The problem:
Whenever a line of the listing contains "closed", it counts; give the total number of such lines and nothing more.

Recorded information:
====================

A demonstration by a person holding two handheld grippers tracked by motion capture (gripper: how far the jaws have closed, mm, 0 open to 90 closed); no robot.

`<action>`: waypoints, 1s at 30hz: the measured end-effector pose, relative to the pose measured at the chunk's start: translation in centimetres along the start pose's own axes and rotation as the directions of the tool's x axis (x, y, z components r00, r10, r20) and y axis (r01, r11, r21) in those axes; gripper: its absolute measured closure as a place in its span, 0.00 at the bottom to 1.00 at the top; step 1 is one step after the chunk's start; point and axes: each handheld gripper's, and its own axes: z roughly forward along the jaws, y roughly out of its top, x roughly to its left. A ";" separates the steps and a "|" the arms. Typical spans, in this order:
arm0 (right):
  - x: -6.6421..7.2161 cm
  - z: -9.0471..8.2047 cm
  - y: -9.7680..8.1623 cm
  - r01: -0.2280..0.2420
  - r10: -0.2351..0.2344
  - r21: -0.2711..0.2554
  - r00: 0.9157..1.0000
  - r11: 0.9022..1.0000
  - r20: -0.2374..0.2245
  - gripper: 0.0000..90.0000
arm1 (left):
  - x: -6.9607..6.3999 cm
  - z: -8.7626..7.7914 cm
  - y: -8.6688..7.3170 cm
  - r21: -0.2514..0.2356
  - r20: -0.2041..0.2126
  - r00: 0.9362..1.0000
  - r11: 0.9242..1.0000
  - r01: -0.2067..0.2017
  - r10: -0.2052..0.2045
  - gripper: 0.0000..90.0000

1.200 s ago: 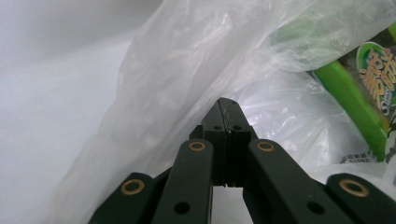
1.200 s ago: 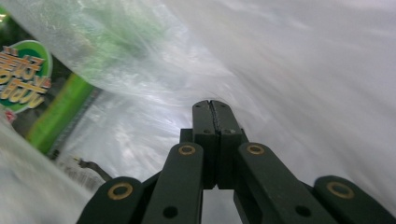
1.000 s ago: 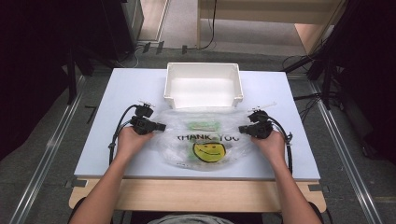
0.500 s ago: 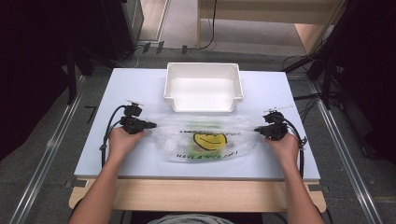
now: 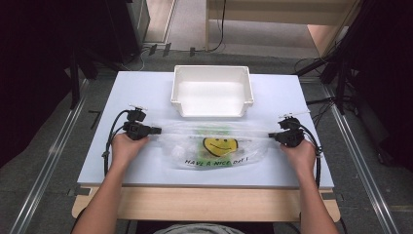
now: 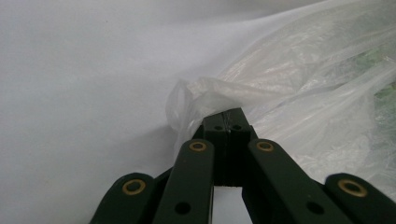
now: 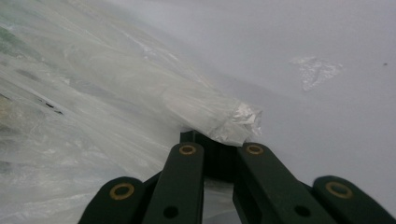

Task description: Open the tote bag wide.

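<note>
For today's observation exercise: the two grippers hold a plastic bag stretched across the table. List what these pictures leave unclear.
- Plastic bag, high view: the green item inside is blurred by crinkled film.
- Left gripper, its own view: the pads' contact is covered by bunched plastic.
- Right gripper, its own view: the jaw tips sit under the twisted bag end.
- White bin: its near inner wall is hidden.

Your clear plastic bag (image 5: 214, 146), printed with a yellow smiley face and "HAVE A NICE DAY", lies stretched flat across the table, just before the white bin.
</note>
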 end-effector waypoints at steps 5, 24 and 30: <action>0.6 -0.1 0.3 0.043 -0.045 0.024 0.998 0.999 0.048 1.00 | 0.0 0.0 0.1 0.006 -0.001 1.000 1.000 0.018 -0.018 1.00; 2.9 -1.4 1.4 0.059 -0.066 -0.072 0.993 0.996 -0.098 0.96 | -3.1 -1.4 1.0 -0.016 0.079 0.995 0.998 -0.066 0.067 0.91; 3.8 -2.6 1.9 0.086 -0.100 -0.113 0.987 0.990 -0.122 0.85 | -4.0 -1.3 1.3 -0.008 0.116 0.989 0.996 -0.087 0.087 0.71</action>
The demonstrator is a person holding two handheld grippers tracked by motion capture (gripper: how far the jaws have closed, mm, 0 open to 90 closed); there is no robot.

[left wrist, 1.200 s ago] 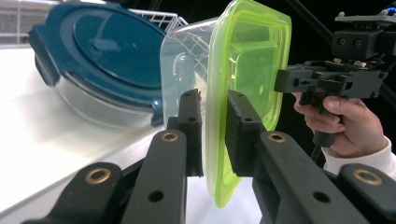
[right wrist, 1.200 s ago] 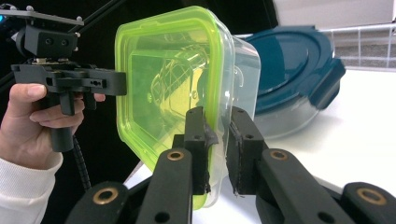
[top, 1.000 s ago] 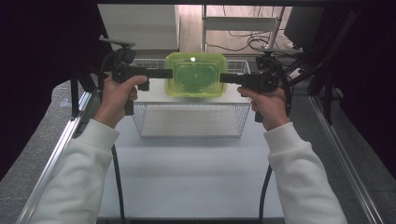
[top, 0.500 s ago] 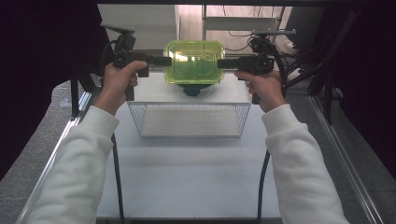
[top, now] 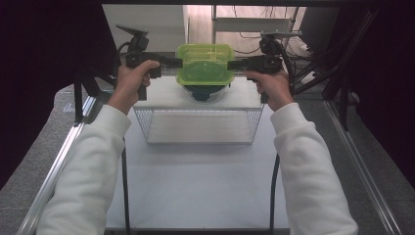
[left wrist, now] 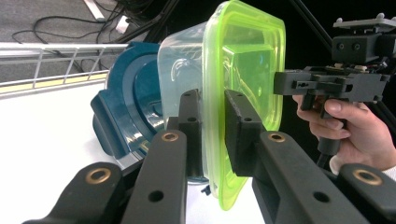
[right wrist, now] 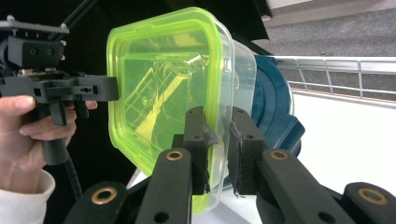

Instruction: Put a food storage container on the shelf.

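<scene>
A clear plastic box with a lime-green lid (top: 204,63) hangs between both grippers over the far part of the table. My left gripper (top: 170,62) is shut on the lid's left rim, with the rim pinched between its pads (left wrist: 212,126). My right gripper (top: 236,63) is shut on the opposite rim (right wrist: 217,135). Each gripper view shows the other hand and its gripper past the box (left wrist: 299,84) (right wrist: 93,88). Directly below the box sits a dark blue container (top: 203,92) (left wrist: 126,112) (right wrist: 275,102). Whether the box touches it I cannot tell.
A white wire basket (top: 200,127) stands across the middle of the white table, and the blue container lies at its far side. Metal rails run along both table edges (top: 73,142). Dark curtains and stands close in at left and right, and cables lie beyond the far edge.
Both hands have carried the box away from the person, toward the far edge. The blue container under it has come into sight. Both grips are unchanged.
</scene>
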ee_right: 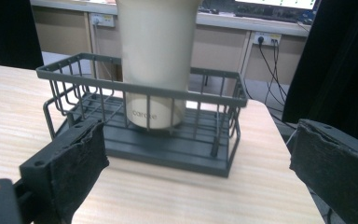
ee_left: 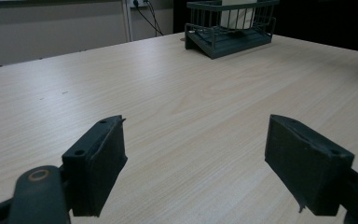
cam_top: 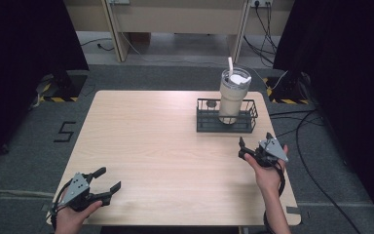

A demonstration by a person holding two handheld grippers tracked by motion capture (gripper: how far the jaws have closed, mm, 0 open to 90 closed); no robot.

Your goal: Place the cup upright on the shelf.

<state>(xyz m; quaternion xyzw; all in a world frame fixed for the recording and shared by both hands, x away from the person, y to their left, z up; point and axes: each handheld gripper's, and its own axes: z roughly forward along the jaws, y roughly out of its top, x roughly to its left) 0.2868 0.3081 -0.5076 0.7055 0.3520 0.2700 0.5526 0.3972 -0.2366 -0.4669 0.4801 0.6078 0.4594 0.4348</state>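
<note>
A cream tumbler (cam_top: 233, 97) with a clear lid and a white straw stands upright in a dark wire basket (cam_top: 249, 113) at the table's far right. My right gripper (cam_top: 255, 141) hovers open just in front of the basket, apart from it. In the right gripper view the tumbler (ee_right: 156, 56) and the basket (ee_right: 140, 88) rise straight ahead of my right gripper (ee_right: 200, 172). My left gripper (cam_top: 108, 179) is open near the front left corner, low over bare wood. From my left gripper (ee_left: 203, 168), the basket (ee_left: 228, 39) lies far off.
The light wooden table (cam_top: 151, 146) stretches wide between the two grippers. A small dark round thing (cam_top: 211, 104) lies in the basket's left end. Cables (cam_top: 311, 146) trail on the floor to the right, and black curtains hang on both sides.
</note>
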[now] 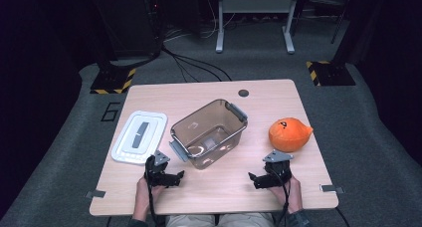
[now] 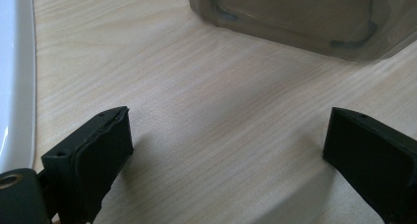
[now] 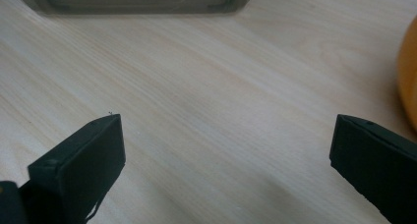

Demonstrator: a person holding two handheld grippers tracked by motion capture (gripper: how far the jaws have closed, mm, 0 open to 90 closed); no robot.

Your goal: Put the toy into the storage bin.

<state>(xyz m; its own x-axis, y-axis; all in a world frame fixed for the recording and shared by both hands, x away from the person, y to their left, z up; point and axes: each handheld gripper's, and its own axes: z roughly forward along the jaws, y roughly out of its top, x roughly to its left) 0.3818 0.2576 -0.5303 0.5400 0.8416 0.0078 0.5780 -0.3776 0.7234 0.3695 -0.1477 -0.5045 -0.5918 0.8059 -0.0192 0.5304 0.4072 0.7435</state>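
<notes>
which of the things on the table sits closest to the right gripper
The round orange plush toy, just beyond the right gripper. The clear brown plastic bin and white plastic lid lie farther left.

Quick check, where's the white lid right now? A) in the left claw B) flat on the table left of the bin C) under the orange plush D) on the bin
B: the white lid lies flat on the table, left of the open clear bin, apart from both claws.

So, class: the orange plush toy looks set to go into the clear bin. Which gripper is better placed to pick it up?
Probably the right gripper: open, empty, nearest the orange plush toy. The left gripper lies beyond the clear bin.
</notes>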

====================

Exercise output:
4